The performances are decent, at least; Beatty is okay, but I never quite bought him as haunted or traumatized. Seberg is also decent and actually got a Golden Globe nomination, but the role is too contrived in its conception and she (or Rossen) never quite seems to have decided just how in control of the situation Lilith actually is; she does a lot of devious smirking, but that’s an affectation, not character development. Better are the supporting players, especially Fonda, who’s boyishly likable, Jessica Walter in an early role as Beatty’s forlorn ex, and Gene Hackman in his first credited role as her boorish husband; he and Beatty would reunite three years later with much greater success. René Auberjonois also makes his film debut in a small role.

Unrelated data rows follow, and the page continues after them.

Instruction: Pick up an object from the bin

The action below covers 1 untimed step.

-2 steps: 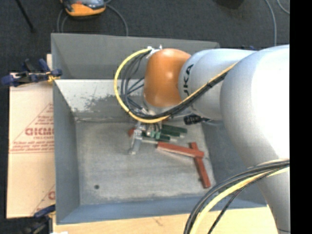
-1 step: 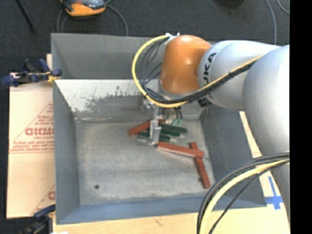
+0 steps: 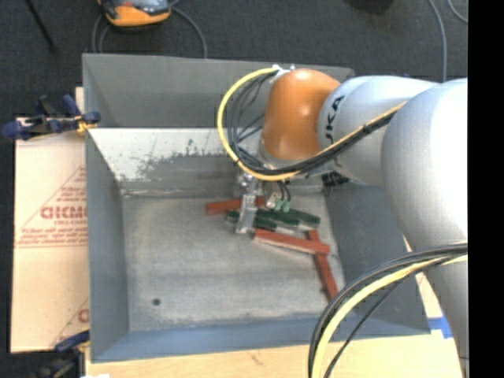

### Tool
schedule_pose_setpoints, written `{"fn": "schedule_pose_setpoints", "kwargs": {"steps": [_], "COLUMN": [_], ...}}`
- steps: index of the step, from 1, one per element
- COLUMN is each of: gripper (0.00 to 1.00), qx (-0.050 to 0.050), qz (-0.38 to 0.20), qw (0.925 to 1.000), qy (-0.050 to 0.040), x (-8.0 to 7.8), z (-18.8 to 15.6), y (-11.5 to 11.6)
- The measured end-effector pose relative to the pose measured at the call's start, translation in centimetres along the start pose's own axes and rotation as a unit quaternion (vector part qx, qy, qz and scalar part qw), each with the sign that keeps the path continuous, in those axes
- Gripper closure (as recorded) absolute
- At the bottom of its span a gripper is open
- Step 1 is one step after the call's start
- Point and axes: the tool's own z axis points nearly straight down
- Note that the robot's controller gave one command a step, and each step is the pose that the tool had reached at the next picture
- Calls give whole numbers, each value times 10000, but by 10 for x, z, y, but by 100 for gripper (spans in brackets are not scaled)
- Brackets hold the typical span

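Looming nearest is the white arm (image 3: 425, 156), reaching in from the right with its wrist bent straight down over the bin's (image 3: 106, 242) far middle. Its claw (image 3: 246, 220) sits low in a small cluster: green bar (image 3: 290, 220), red angled bar (image 3: 313, 250), red strip (image 3: 217, 208). How wide it's open, I can't tell. These pieces look light, stiff and probably slick, so best pinched across a narrow shaft.
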Motion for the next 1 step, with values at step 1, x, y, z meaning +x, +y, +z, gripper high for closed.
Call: {"fn": "schedule_pose_setpoints", "kwargs": {"steps": [1], "gripper": [100], "qx": [-2], "qz": [4], "qw": [10000], "qy": [-1], "x": [0], "z": [0], "y": [0]}}
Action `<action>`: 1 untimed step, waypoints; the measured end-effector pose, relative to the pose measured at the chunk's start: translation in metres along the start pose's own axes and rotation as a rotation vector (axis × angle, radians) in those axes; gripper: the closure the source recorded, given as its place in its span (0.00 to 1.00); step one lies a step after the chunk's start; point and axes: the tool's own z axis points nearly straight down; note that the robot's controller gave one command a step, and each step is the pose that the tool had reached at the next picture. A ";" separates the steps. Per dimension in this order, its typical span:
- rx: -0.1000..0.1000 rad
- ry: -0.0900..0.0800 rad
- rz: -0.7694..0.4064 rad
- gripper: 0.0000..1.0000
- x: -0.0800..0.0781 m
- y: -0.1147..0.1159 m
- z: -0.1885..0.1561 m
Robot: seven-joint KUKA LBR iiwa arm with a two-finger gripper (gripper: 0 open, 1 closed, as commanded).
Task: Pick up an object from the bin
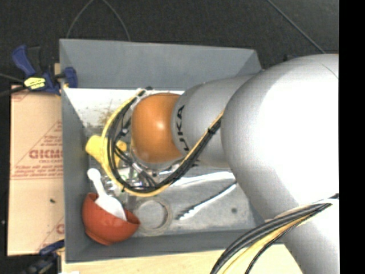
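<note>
My gripper (133, 174) is low in the left half of the bin, mostly hidden under the arm's orange cover. Just to its left lies a yellow plastic thing (96, 147), partly behind the cables. Below it, a white spoon-shaped piece (107, 194) rests with its lower end in a red bowl (107, 221) at the front left corner. A clear round lid (153, 214) lies right of the bowl, directly below the gripper. What is under the gripper is hidden.
Clear plastic tongs (206, 201) lie on the bin floor at the front, right of the lid. The arm with its orange cover and looped cables hides the middle and right of the bin. Its left wall is close to the gripper.
</note>
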 end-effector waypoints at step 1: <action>0.007 0.009 -0.044 1.00 0.011 0.011 -0.002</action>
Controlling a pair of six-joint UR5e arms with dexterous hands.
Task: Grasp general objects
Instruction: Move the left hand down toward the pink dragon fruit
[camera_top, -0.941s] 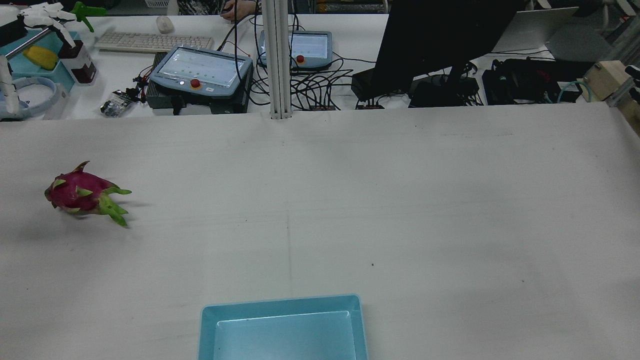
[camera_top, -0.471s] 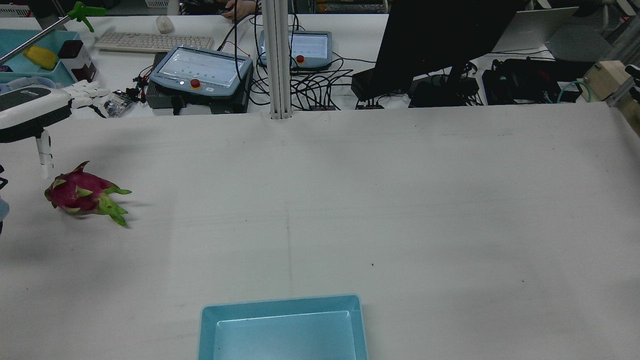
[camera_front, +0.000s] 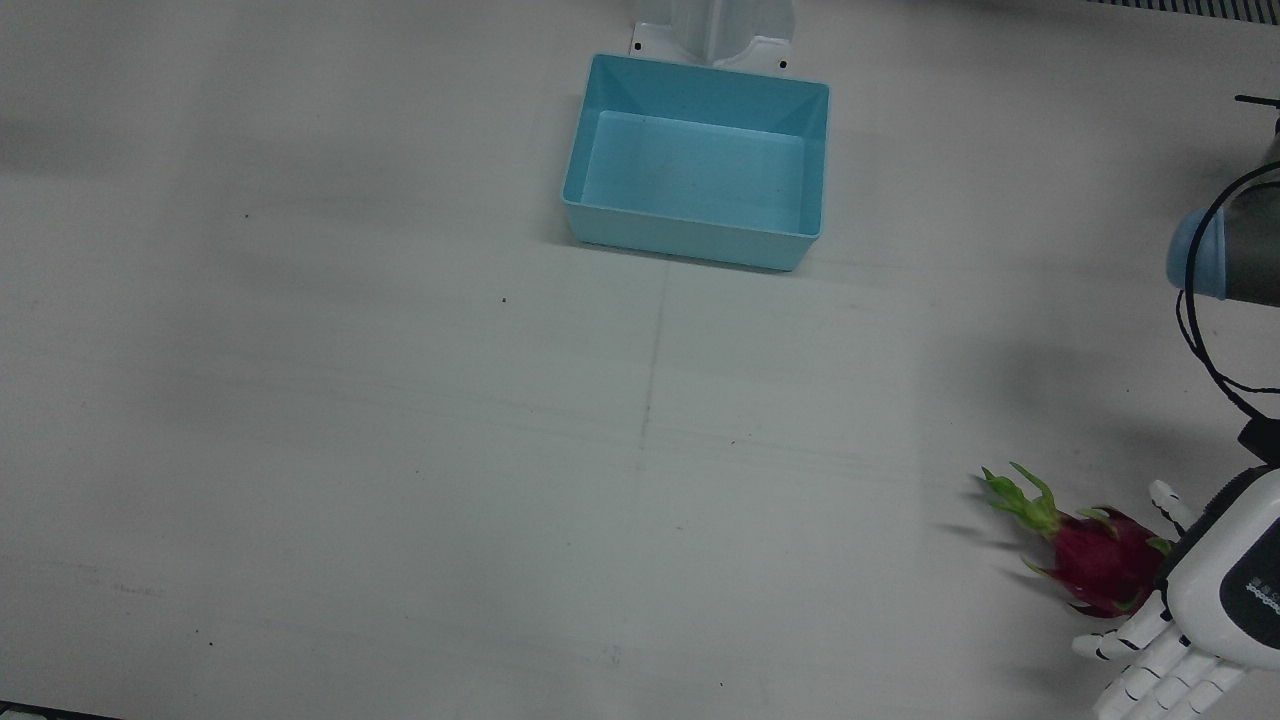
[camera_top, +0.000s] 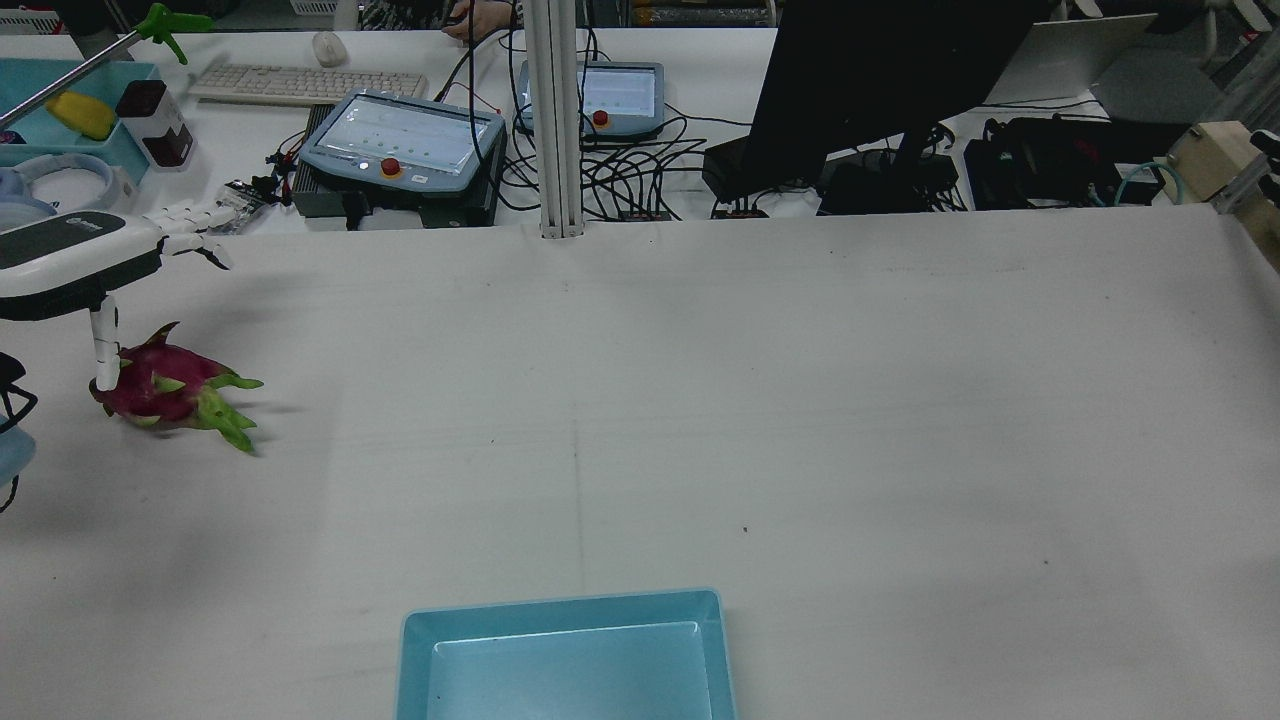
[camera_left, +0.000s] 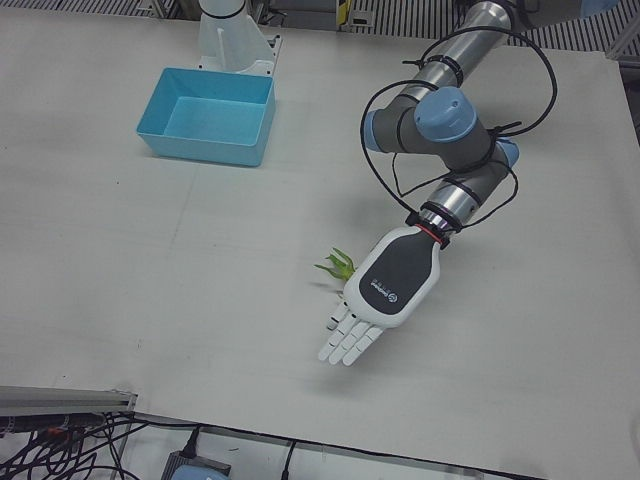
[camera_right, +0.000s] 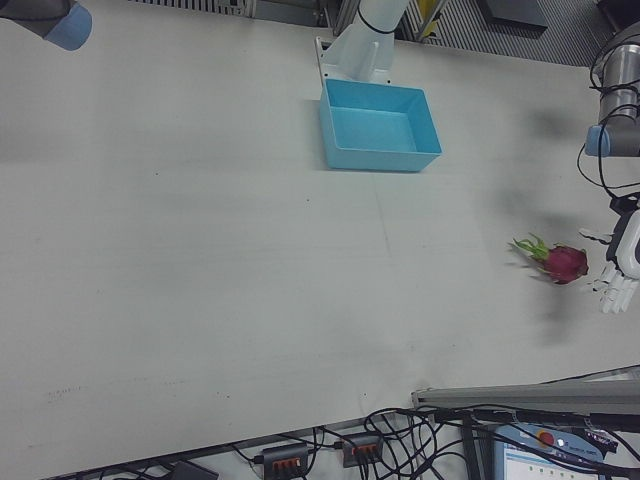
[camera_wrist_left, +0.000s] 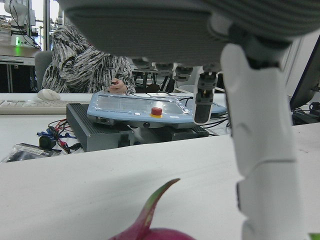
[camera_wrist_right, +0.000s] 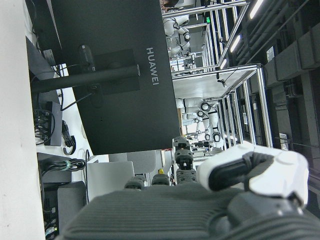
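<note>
A magenta dragon fruit (camera_top: 160, 390) with green scales lies on the white table at the far left of the rear view. It also shows in the front view (camera_front: 1095, 565) and the right-front view (camera_right: 562, 263). My left hand (camera_top: 75, 255) hovers flat over it, open, with the fingers stretched forward and the thumb pointing down against the fruit's left end. In the left-front view the hand (camera_left: 385, 295) hides all but the fruit's green tips (camera_left: 340, 266). My right hand (camera_wrist_right: 200, 210) shows only in its own view, open and empty, facing a monitor.
A light blue bin (camera_top: 560, 605) stands empty at the table's near middle edge in the rear view, and also shows in the front view (camera_front: 690, 235). Control pendants (camera_top: 400, 140), cables and a black monitor (camera_top: 880, 80) lie beyond the far edge.
My left hand has come down from the upper left to just over the dragon fruit. Its thumb now reaches the fruit's left end. The fruit has not moved.
</note>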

The film also has very good cinematography by Eugen Schüfftan, who’d won an Oscar for his work on The Hustler and here crafts some handsomely dreamy monochrome images, making especially good use of the mist on a lake Lilith wades into, and the textures of the various settings. It also has an excellent score by Kenyon Hopkins (really one of the more underrated film composers of the era), with its wind-heavy themes to suggest innocence contrasted with its string- and bass-driven themes to suggest experience. And Rossen’s direction at least suggests he was trying some new things, even if it doesn’t really pull them off; it’s a fairly daring film for its time in its intimation of lesbianism and incest.

Ultimately, however, Lilith is something of a failure, too problematic and too shallow to really work. I don’t know if the failure was Rossen’s or if it lay in J.R. Salamanca’s novel, but it has the overall air of a film that never quite came together, right down to the profoundly unsatisfying ending, which either depicts an act of personal growth at odds with everything which precedes it, or a breakdown which is hardly suggested by the acting or the writing, and in any case is hard to care much about.